The paintings by Johannes Vermeer titled The Geographer and The Astronomer are both thought to represent the growing influence and rise in prominence of scientific enquiry in Europe at the time of their painting in 1668–69.

Areas of study 

There are three major fields of study, which are further subdivided:
 Human geography: including urban geography, cultural geography, economic geography, political geography, historical geography, marketing geography, health geography, and social geography.
 Physical geography: including geomorphology, hydrology, glaciology, biogeography, climatology, meteorology, pedology, oceanography, geodesy, and environmental geography.
 Regional geography: including atmosphere, biosphere, and lithosphere.

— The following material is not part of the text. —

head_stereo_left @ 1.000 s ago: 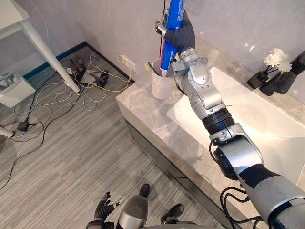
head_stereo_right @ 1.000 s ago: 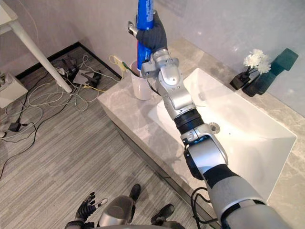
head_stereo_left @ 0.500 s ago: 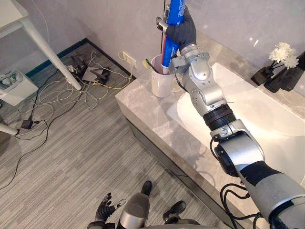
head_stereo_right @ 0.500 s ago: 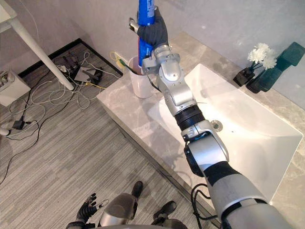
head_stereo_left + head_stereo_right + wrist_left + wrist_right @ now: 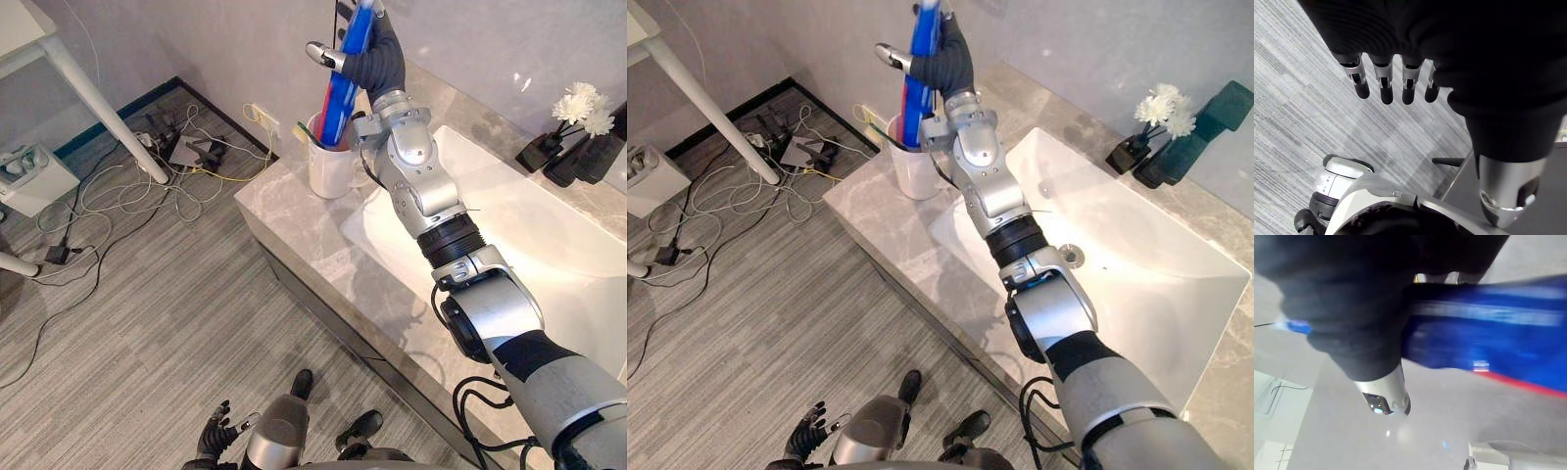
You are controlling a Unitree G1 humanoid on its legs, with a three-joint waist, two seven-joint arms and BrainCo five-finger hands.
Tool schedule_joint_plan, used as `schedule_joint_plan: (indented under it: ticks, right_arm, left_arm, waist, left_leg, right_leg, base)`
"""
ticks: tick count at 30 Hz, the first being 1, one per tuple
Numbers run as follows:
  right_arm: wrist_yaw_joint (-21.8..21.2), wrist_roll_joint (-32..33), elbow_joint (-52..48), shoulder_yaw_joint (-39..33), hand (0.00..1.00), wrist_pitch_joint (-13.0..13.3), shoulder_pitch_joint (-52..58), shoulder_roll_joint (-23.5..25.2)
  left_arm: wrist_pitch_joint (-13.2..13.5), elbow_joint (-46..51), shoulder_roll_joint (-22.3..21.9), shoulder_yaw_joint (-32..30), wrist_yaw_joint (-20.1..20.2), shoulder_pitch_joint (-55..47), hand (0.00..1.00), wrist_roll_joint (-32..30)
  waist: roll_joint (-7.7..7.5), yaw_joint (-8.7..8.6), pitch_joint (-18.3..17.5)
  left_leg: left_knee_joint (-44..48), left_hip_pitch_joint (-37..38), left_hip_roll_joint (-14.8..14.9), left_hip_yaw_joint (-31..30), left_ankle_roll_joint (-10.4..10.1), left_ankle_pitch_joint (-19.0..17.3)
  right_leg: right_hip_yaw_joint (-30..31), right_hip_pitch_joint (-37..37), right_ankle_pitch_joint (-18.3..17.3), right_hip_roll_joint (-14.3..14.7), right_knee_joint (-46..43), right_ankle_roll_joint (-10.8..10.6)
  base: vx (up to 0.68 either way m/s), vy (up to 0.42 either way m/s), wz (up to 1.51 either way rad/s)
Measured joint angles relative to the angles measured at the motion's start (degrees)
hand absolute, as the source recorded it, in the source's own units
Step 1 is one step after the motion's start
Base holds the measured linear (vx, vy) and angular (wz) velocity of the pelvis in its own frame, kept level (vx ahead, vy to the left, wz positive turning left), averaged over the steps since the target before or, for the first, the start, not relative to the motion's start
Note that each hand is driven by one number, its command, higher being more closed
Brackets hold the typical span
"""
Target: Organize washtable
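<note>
While the left hand (image 5: pixel 217 437) hangs low over the grey floor (image 5: pixel 147 294), fingers (image 5: pixel 1382 84) loose, apart and empty, the right arm stretches over the near corner of the counter (image 5: pixel 294 211). A white cup (image 5: pixel 329 172) stands on that corner, just beside the sink (image 5: pixel 529 235). The blue tube (image 5: pixel 345 78) leans tilted in the cup, its lower end inside. The right hand (image 5: pixel 378 61) is at the tube's upper part. Its thumb (image 5: pixel 320 53) juts clear of the tube, and its fingers lie nearly straight along the far side, not closed round it. Farther along the counter, white flowers (image 5: pixel 583 106) stand by a dark bottle (image 5: pixel 1207 125).
</note>
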State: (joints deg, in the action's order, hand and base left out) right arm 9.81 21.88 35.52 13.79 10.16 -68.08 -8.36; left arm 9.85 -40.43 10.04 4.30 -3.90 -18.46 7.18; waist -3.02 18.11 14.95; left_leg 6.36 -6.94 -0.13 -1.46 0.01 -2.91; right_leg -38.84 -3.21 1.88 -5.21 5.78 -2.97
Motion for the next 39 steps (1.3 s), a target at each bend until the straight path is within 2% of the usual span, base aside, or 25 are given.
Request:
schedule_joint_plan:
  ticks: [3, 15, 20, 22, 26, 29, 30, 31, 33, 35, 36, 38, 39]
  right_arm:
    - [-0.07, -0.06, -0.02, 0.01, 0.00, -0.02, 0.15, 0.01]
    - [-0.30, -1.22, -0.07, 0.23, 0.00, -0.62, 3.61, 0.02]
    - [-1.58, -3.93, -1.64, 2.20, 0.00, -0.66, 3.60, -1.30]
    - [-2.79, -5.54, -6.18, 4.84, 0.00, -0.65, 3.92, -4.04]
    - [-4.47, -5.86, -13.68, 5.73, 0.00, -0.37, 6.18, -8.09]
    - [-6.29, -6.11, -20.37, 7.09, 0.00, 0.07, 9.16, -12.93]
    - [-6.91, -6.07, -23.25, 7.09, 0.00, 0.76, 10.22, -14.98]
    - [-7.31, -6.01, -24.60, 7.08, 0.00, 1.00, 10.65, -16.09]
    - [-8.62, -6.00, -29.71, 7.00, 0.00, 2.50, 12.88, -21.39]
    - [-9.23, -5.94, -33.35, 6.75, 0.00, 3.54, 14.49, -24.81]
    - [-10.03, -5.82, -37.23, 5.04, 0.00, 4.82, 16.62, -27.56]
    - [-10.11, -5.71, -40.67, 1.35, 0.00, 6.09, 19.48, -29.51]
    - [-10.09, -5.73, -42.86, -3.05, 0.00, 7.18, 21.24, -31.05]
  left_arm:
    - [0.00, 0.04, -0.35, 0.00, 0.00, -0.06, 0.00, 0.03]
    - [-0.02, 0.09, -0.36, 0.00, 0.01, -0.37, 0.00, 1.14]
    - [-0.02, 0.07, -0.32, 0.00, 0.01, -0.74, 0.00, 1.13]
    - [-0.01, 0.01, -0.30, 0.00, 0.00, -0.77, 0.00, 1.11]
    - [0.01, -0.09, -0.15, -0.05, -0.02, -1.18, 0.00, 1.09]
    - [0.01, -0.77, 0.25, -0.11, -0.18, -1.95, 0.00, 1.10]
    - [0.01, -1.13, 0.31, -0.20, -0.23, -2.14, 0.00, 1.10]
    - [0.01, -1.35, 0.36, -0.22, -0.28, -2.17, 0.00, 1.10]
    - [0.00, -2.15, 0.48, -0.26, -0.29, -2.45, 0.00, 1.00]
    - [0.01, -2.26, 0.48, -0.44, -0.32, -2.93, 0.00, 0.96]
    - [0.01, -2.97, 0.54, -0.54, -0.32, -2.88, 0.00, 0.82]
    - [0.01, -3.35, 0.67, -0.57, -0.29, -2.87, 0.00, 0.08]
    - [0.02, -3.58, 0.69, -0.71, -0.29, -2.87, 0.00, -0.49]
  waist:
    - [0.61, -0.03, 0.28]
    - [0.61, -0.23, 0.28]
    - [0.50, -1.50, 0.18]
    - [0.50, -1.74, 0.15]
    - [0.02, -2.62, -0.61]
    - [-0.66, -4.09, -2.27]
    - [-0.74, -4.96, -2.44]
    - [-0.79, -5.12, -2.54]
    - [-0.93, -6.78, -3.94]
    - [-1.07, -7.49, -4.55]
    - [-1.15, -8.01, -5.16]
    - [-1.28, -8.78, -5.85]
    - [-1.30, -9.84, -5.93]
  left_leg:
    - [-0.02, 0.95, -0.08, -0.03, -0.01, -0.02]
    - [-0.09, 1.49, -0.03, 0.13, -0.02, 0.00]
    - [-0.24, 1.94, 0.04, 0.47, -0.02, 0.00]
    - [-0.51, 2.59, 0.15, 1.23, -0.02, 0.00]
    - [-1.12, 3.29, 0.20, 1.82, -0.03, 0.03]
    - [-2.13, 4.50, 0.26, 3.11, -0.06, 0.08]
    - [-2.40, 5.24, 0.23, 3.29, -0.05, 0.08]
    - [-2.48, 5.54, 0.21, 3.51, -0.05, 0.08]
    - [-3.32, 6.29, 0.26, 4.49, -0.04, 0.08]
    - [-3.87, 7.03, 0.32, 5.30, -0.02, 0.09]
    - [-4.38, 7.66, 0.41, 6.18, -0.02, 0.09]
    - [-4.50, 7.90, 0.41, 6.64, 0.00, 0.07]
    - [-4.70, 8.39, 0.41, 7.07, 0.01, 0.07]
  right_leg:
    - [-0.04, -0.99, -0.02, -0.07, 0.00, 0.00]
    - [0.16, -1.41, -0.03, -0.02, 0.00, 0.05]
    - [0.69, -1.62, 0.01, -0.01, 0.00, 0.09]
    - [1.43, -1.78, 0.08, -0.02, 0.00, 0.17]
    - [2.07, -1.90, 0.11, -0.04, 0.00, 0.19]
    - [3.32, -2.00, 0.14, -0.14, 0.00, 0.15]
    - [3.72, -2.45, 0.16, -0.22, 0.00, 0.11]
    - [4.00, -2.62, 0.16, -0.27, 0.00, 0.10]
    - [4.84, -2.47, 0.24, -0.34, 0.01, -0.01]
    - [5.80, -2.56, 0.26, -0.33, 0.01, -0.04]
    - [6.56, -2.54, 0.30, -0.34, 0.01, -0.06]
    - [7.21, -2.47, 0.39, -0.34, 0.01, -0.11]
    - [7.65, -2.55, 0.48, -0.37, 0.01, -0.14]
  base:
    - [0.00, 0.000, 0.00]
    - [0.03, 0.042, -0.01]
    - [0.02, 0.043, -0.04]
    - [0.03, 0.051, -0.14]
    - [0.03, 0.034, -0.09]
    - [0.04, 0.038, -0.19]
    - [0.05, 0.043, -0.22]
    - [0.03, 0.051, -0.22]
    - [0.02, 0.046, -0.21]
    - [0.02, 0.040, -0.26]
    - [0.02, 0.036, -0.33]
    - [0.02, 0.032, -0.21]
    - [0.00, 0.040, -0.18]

The National Geographic Society identifies five broad key themes for geographers:
 human-environment interaction
 location
 movement
 place
regions

Notable geographers

 Alexander von Humboldt (1769–1859) – published Cosmos and founder of the sub-field biogeography.
 Arnold Henry Guyot (1807–1884) – noted the structure of glaciers and advanced understanding in glacier motion, especially in fast ice flow.
 Carl O. Sauer (1889–1975) – cultural geographer.
 Carl Ritter (1779–1859) – occupied the first chair of geography at Berlin University.
 David Harvey (born 1935) – Marxist geographer and author of theories on spatial and urban geography, winner of the Vautrin Lud Prize.
 Doreen Massey (1944–2016) – scholar in the space and places of globalization and its pluralities; winner of the Vautrin Lud Prize.
 Edward Soja (1940–2015) – worked on regional development, planning and governance and coined the terms synekism and postmetropolis; winner of the Vautrin Lud Prize.
 Ellen Churchill Semple (1863–1932) – first female president of the American Association of Geographers.
 Eratosthenes ( 276–c. 195/194 BC) – calculated the size of the Earth.
 Ernest Burgess (1886–1966) – creator of the concentric zone model.
 Gerardus Mercator (1512–1594) – cartographer who produced the Mercator projection
 John Francon Williams (1854–1911) – author of The Geography of the Oceans.
 Karl Butzer (1934–2016) – German-American geographer, cultural ecologist and environmental archaeologist.
 Michael Frank Goodchild (born 1944) – GIS scholar and winner of the RGS founder's medal in 2003.
 Muhammad al-Idrisi (Arabic: أبو عبد الله محمد الإدريسي; Latin: Dreses) (1100–1165) – author of Nuzhatul Mushtaq.
 Nigel Thrift (born 1949) – originator of non-representational theory.
 Paul Vidal de La Blache (1845–1918) – founder of the French school of geopolitics, wrote the principles of human geography.
 Ptolemy (c. 100–c. 170) – compiled Greek and Roman knowledge into the book Geographia.
 Radhanath Sikdar (1813–1870) – calculated the height of Mount Everest.
 Roger Tomlinson (1933 – 2014) – the primary originator of modern geographic information systems. 
 Halford Mackinder (1861–1947) – co-founder of the London School of Economics, Geographical Association.
 Strabo (64/63 BC – c. AD 24) – wrote GeographicaGeographica, one of the first books outlining the study of geography.
 Waldo Tobler (1930-2018) – coined the first law of geography.
 Walter Christaller (1893–1969) – human geographer and inventor of central place theory.
 William Morris Davis (1850–1934) – father of American geography and developer of the cycle of erosion.
 Yi-Fu Tuan (1930-2022) – Chinese-American scholar credited with starting humanistic geography as a discipline.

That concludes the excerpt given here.